In deze tijd kreeg het gebouw de (deels foutieve) bijnaam Paviljoen von Wied. Na de dood van prinses Marie in 1910 werd het pand, na een paar keer te zijn verkocht, in 1918 verworven door de Nieuwe of Littéraire Sociëteit ‘De Witte’, de grootste herenclub van Den Haag, die zijn hoofdgebouw had en heeft aan het Plein. De Witte liet architect J. Limburg het paviljoen uitbreiden met terrassen en een fietsenstalling. In de jaren ’30 verrezen rond het duin enige woonstraten. Om de toekomst van het paviljoen veilig te stellen sloot de sociëteit begin jaren ’90 van de 20e eeuw overeenkomsten met een cateringbedrijf, dat het gebouw sindsdien mede exploiteert, en met de vermogende beeldenverzamelaar Th.M.

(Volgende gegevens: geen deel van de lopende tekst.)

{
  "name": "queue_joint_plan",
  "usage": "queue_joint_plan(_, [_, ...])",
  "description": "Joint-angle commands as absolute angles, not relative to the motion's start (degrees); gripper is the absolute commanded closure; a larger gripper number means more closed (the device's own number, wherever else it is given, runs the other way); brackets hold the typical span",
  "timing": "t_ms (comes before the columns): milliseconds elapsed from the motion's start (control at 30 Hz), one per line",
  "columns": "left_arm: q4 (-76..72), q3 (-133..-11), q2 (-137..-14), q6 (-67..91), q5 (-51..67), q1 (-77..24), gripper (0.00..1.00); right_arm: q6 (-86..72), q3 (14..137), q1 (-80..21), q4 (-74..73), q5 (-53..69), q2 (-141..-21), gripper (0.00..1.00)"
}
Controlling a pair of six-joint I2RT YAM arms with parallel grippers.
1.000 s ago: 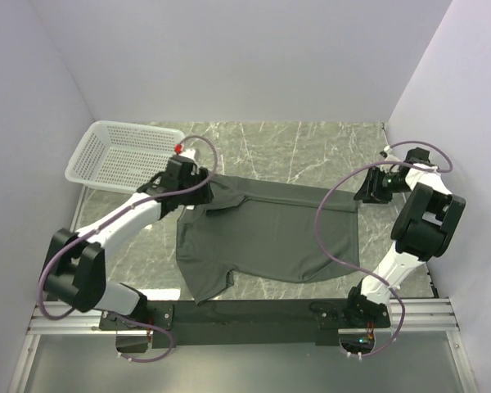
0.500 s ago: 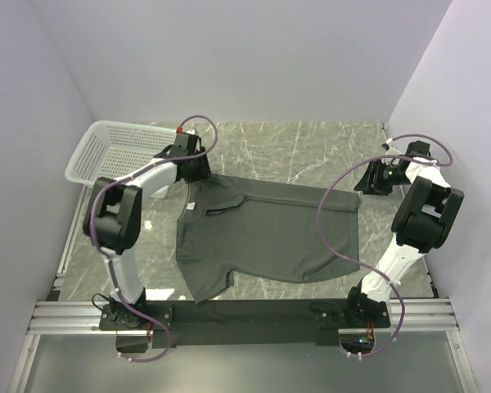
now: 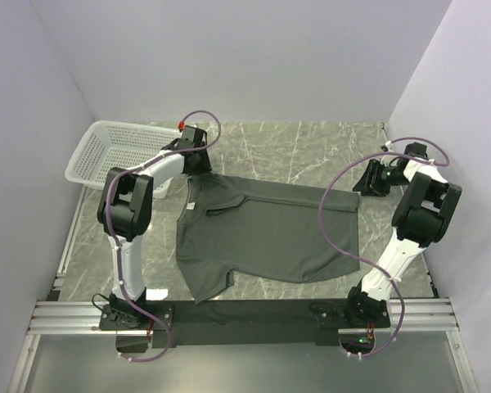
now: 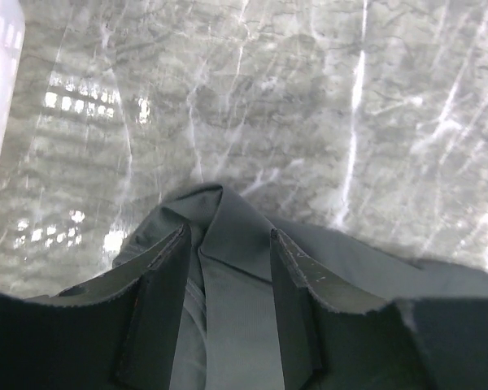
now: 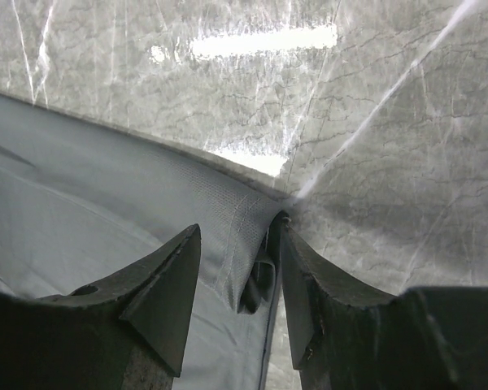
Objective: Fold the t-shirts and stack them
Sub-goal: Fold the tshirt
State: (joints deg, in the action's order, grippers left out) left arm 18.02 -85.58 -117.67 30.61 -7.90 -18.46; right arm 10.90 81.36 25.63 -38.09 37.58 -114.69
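One dark grey-green t-shirt (image 3: 270,233) lies spread flat on the marble table, neck to the left and hem to the right. My left gripper (image 3: 198,168) is at the shirt's far left corner. In the left wrist view it (image 4: 228,236) stands open, its fingers either side of a folded sleeve edge of the t-shirt (image 4: 236,309). My right gripper (image 3: 367,184) is at the far right hem corner. In the right wrist view it (image 5: 239,227) is open too, with a rumpled fold of the t-shirt's hem (image 5: 106,187) between its fingers.
A white mesh basket (image 3: 119,151) sits at the far left, just left of the left gripper. Lilac walls close in the table on three sides. The black mounting rail (image 3: 245,315) runs along the near edge, close to the shirt's near sleeve.
The left arm has folded back and its gripper has moved away from the collar to the shirt's far left corner. The right gripper has shifted slightly farther back at the hem corner.
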Motion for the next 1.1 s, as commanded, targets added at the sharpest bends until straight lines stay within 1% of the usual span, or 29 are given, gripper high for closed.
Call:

Scholten, die het omliggende duin in erfpacht verwierf ten behoeve van de bouw van een museum voor zijn collectie. De architect van dit in het duin, deels onder het paviljoen aangelegde ‘Beelden aan Zee’, was Wim Quist. Tegelijkertijd werd het paviljoen gerestaureerd en kreeg het een nieuwe naam: Paviljoen De Witte. Koningin Beatrix opende het museum op 9 september 1994; in 1996 keerde zij er terug om het kunstwerk ‘Monument voor het koninklijk gezin’ van beeldhouwer Arthur Spranken te onthullen: op zuilen geplaatste portretkoppen van de koningin, prins Claus en de drie zonen.Het karakteristieke paviljoen is het oudste gebouw van Scheveningen-Bad. Het vertoont aan de landzijde een tempelfront met zuilen en aan de zeezijde een halfronde uitbouw. Hierin bevindt zich de fraai bewaard gebleven grote zaal, die rijk is versierd met stucwerk in motieven die aan de zee zijn ontleend.